VICE News: Feel Now



Vice displays the harsh reality of the Syrian front line in the war against ISIS, in the Emmy nominated documentary “Fighting ISIS.”

Emily Conklin, Contributing Writer

News media has recently undergone one of the most radical and rapid evolutions in its history in order to adapt to the digital landscape. Often, though, it finds itself trying to adapt its old format to new technology with middling success. Vice News Tonight, produced by HBO, is working to change the landscape of modern journalism. It combines elements of multimedia presentations, personal interviews and front-line field journalism in a new nightly news show as an alternative to the standard anchorman desk-set. Vice is known as one of the most risk-tolerant organizations in the world, to quote Josh Tyrangiel, Vice’s Executive President of Content. He conducted an interview via webcam on Wednesday afternoon, where he answered questions about the newly televised series that premiered this Monday, Oct. 10.

Tyrangiel’s candidness during the interview and his attitude towards his work embodied Vice’s mission: unvarnished storytelling by “reporters who call it like they see it.” Tyrangiel’s teams are not only unafraid to take risks, they embrace them. He reveals that many of his new visual design ideas stem from shows like “Saturday Night Live” and “Sesame Street,” programs that offer creative, engaging and efficient options for communicating information.

Tyrangiel recognizes that his program is entering a tough environment that faces a plethora of competitors for his audience’s attention. However, he believes that Vice’s reporting has more value to audiences because of the time and investment allotted to each story. Vice is not targeting an audience, or searching for a certain predictable demographic; Vice is committed to cultivating stories that “feel now” because, as Tyrangiel sees it, “all generations like good shit.” A reporter may spend six months abroad collecting a story, and there is still a chance that no one will read it. Yet that is a risk Vice is willing to take to make their “good shit,” in order to acquire the depth and creativity that has become standard at the company.

When asked how Tyrangiel selects his stories, which can range from conflict in Mosul to the addition of Fentanyl in heroin shipments, he responded, “I’m less interested in being predictive than I am in finding what feels like now.” Vice is passionate about maintaining and creating a global perspective in media. The team of journalists recognizes that our world is interconnected: America does not exist in its own vacuum, and some of the biggest stories are happening beyond these borders.
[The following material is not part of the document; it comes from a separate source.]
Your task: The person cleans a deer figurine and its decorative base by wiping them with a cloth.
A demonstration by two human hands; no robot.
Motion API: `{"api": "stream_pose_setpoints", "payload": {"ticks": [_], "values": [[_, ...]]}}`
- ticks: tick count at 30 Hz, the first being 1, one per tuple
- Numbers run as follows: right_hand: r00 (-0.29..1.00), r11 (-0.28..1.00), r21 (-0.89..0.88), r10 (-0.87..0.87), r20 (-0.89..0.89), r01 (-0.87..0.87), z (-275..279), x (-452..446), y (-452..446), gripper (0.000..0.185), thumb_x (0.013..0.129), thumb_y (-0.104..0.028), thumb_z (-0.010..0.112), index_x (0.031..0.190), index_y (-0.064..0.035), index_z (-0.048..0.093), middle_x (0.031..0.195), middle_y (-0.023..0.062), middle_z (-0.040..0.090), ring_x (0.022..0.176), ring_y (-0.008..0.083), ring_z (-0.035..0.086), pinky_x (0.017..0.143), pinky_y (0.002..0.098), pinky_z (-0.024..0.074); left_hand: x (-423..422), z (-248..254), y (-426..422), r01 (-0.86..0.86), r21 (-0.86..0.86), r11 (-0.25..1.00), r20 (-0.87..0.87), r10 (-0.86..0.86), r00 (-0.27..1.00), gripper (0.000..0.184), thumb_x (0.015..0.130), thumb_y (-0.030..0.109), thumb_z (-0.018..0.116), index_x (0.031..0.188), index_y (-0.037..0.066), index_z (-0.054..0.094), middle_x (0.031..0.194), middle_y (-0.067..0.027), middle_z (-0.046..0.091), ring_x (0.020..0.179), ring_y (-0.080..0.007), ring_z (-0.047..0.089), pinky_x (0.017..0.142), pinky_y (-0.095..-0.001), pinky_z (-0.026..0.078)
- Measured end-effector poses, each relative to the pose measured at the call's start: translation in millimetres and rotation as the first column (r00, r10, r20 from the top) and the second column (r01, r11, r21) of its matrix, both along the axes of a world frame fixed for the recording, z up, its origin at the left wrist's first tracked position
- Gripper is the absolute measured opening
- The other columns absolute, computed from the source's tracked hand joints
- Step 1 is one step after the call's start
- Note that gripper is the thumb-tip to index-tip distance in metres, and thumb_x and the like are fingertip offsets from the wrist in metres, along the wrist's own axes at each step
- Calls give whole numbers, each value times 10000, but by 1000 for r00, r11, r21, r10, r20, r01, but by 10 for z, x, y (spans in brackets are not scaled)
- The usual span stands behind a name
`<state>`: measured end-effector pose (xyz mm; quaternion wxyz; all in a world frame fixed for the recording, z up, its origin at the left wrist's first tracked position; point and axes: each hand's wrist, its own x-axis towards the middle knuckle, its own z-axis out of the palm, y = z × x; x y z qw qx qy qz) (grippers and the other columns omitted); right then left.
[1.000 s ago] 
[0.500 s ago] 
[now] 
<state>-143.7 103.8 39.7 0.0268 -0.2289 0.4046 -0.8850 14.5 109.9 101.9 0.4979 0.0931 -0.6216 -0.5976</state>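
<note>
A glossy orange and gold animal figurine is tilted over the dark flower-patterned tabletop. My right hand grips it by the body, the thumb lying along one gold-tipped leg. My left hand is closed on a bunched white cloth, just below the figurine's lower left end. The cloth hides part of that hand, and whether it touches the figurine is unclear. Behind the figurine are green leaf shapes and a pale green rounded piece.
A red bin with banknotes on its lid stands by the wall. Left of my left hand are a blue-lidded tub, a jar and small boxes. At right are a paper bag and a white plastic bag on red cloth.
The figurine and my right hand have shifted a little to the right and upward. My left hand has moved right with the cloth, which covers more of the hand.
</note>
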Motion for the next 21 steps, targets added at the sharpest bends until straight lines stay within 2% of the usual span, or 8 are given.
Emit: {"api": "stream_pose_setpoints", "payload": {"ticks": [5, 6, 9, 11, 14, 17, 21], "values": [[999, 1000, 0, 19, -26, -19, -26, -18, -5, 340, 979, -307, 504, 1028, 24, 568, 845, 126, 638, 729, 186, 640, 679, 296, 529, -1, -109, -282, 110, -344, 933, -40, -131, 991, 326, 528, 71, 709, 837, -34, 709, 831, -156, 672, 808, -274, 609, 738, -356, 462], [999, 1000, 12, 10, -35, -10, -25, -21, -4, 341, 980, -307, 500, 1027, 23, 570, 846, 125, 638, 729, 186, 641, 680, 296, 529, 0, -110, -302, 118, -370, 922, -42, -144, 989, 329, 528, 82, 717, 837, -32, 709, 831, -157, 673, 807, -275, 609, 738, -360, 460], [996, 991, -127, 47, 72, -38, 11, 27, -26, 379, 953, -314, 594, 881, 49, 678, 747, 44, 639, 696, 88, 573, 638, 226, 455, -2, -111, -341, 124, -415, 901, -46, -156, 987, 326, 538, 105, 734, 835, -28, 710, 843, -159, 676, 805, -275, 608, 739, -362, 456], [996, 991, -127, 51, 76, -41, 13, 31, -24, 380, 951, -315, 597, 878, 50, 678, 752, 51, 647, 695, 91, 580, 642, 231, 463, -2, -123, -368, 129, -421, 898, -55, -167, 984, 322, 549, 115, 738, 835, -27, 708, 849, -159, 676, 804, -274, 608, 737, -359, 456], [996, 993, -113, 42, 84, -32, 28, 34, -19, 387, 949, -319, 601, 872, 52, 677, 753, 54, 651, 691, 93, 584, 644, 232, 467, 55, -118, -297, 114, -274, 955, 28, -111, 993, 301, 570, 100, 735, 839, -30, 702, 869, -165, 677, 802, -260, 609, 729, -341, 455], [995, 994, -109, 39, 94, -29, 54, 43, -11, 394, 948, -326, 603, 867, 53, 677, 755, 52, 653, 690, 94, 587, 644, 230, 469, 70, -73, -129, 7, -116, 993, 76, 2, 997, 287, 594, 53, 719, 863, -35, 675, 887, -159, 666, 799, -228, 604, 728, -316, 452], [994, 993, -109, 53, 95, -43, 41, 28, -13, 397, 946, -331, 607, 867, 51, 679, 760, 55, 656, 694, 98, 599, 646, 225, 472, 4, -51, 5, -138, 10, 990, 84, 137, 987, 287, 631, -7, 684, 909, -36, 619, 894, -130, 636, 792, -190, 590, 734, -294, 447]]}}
The modern United States is a divided nation — political alignment, socioeconomic classification and even regional differences are visible within the media landscape. Vice News aims to change the way Americans digest the news by creatively reporting on a broad range of subjects to open global perspectives rather than confining journalists to what’s predictable or overshared. Their poignant, transparent ideas becoming a reality, and Vice is ready to change the media landscape for the modern world.